Return every line from the one with "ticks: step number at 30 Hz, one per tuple" through the one with "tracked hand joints", inclusive, exactly as it appears below.

[EXERCISE MATERIAL — start]

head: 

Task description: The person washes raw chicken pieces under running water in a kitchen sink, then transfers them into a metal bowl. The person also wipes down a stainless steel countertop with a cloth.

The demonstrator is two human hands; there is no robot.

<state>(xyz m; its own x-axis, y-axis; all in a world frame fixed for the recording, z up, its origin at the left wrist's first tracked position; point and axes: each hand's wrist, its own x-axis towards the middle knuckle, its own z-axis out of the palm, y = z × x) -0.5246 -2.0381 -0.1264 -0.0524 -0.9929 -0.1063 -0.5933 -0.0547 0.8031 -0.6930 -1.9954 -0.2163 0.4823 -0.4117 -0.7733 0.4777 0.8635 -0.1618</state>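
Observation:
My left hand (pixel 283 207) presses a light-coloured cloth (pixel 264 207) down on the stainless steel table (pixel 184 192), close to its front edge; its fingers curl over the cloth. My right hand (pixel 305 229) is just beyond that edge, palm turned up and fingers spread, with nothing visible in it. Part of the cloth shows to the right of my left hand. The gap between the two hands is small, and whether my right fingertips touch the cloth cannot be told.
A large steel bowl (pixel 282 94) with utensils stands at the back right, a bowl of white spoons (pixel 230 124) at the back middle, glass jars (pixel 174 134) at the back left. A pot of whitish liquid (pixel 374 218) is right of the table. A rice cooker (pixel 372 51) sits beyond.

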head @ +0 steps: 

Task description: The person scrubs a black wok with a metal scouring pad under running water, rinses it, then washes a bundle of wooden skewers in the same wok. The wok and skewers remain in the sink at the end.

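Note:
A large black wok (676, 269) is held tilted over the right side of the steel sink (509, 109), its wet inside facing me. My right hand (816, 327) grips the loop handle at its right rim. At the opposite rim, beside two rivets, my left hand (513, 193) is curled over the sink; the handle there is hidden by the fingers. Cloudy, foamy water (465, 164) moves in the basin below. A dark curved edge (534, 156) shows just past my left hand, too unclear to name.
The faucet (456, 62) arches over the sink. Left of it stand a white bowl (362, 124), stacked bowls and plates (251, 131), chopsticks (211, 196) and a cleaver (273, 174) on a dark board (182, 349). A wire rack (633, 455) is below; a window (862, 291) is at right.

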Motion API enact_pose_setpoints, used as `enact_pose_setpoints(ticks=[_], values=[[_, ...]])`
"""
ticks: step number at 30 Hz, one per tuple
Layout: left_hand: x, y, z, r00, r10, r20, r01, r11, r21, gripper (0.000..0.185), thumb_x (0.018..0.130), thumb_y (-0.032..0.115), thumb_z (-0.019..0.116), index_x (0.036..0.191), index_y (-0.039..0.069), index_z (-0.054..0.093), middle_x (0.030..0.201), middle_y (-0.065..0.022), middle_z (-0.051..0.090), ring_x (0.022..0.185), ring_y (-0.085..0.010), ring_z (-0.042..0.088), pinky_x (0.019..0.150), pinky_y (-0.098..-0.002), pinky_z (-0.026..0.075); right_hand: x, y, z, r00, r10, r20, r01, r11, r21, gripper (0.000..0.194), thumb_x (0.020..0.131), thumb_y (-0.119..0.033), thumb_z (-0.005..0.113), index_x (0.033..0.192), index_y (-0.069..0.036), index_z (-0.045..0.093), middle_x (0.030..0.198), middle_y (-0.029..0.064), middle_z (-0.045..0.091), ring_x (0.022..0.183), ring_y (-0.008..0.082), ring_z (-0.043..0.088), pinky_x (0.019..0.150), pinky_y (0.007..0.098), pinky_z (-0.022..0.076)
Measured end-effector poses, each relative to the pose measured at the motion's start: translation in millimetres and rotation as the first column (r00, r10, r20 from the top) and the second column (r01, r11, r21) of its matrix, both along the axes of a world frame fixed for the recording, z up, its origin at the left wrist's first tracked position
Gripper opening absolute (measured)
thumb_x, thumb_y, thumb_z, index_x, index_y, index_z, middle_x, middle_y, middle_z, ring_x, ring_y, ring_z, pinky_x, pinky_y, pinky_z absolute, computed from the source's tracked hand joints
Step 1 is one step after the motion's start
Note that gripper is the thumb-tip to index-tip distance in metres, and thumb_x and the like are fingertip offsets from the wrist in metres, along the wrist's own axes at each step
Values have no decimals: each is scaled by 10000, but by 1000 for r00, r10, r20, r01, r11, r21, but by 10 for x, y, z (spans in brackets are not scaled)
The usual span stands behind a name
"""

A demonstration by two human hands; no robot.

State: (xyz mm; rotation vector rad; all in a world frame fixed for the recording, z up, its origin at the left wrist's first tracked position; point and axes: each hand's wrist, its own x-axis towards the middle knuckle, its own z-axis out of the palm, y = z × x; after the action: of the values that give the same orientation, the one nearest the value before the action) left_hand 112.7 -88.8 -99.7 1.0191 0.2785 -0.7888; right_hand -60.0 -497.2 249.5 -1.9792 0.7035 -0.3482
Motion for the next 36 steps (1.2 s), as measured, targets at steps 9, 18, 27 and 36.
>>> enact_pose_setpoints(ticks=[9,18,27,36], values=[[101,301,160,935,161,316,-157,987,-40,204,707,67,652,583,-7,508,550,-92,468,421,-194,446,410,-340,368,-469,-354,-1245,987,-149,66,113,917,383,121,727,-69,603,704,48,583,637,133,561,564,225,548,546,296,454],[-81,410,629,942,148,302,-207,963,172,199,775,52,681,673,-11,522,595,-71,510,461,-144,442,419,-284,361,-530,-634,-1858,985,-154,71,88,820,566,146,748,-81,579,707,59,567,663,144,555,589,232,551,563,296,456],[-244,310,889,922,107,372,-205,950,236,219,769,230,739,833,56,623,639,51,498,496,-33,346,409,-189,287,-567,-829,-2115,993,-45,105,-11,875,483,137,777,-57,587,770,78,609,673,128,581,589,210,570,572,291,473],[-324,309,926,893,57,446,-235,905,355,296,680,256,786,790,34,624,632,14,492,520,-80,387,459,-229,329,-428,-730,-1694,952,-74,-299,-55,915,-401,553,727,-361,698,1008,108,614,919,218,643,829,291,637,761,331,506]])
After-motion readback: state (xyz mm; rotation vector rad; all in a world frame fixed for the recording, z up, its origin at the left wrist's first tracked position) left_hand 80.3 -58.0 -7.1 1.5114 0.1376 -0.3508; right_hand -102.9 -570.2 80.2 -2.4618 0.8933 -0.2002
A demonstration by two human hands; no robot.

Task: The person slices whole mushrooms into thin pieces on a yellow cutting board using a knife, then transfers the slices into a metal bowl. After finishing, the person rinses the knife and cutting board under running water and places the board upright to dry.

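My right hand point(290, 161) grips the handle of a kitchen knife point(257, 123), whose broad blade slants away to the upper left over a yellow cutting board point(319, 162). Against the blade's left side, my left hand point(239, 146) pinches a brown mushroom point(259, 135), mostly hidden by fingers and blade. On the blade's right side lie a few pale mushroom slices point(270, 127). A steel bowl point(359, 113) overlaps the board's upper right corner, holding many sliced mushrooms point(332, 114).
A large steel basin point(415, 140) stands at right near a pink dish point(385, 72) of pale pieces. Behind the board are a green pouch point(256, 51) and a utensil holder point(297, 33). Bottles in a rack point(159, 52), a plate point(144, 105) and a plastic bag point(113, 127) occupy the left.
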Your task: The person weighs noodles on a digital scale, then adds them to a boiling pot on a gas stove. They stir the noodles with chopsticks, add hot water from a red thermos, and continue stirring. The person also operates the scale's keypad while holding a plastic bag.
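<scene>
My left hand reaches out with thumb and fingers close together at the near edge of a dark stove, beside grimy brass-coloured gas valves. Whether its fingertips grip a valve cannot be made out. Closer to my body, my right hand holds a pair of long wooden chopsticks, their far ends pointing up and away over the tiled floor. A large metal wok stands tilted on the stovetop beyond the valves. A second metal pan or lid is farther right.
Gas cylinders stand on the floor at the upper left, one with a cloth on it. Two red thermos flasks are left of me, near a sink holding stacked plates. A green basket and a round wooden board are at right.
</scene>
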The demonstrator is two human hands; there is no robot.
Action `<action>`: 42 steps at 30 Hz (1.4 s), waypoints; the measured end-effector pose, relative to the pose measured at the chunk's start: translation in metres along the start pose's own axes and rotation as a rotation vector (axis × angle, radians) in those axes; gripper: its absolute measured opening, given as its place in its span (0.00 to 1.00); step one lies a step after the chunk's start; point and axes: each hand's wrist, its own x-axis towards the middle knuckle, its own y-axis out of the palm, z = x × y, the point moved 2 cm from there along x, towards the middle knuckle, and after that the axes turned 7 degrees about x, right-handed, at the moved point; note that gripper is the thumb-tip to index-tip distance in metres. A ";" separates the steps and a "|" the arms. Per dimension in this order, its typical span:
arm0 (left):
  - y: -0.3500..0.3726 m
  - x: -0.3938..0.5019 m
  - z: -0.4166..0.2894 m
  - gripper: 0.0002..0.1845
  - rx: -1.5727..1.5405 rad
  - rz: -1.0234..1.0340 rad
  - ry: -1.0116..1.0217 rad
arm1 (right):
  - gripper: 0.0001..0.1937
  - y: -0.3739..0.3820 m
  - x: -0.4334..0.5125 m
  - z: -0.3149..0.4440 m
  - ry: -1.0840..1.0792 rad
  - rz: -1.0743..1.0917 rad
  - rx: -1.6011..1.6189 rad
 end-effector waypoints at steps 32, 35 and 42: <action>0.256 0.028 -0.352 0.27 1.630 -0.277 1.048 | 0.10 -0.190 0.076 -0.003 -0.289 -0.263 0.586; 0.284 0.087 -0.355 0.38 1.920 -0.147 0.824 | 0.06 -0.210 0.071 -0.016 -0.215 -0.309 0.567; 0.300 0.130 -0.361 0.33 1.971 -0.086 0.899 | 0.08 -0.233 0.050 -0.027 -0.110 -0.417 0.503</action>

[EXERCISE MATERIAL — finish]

▶ [WRITTEN SOLUTION]:
ticks: step number at 30 Hz, one per tuple
Layout: left_hand: x, y, z, r00, r10, r20, r01, r11, r21, gripper (0.000..0.185), thumb_x (0.018..0.130), thumb_y (-0.032..0.115), thumb_z (-0.019..0.116), index_x (0.036..0.191), index_y (-0.039..0.069), index_z (-0.054..0.093), middle_x (0.030..0.201), middle_y (-0.065..0.022), middle_z (-0.051..0.090), ring_x (0.022..0.185), ring_y (-0.085..0.010), ring_z (-0.042..0.088), pinky_x (0.019..0.150), pinky_y (-0.098..-0.002), pinky_z (-0.026..0.075); right_hand: x, y, z, r00, r10, r20, r01, r11, r21, gripper (0.000..0.194), thumb_x (0.020..0.131), thumb_y (-0.119..0.033), thumb_z (-0.005..0.113), index_x (0.033..0.192), index_y (-0.069..0.036), index_z (-0.045..0.093), middle_x (0.030..0.198), middle_y (-0.029..0.064), middle_z (-0.045..0.091), ring_x (0.022..0.183), ring_y (-0.008..0.082), ring_z (-0.043..0.088), pinky_x (0.019..0.150), pinky_y (0.007..0.098), pinky_z (-0.022..0.076)
Measured end-effector poses, each relative to the pose measured at the motion's start: translation in millimetres and rotation as the first column (r00, r10, r20 from the top) and the second column (r01, r11, r21) of its matrix, both along the axes of a world frame fixed for the recording, z up, its origin at the left wrist's first tracked position
Gripper opening absolute (measured)
thumb_x, thumb_y, thumb_z, index_x, index_y, index_z, middle_x, middle_y, middle_z, ring_x, ring_y, ring_z, pinky_x, pinky_y, pinky_z absolute, computed from the source's tracked hand joints

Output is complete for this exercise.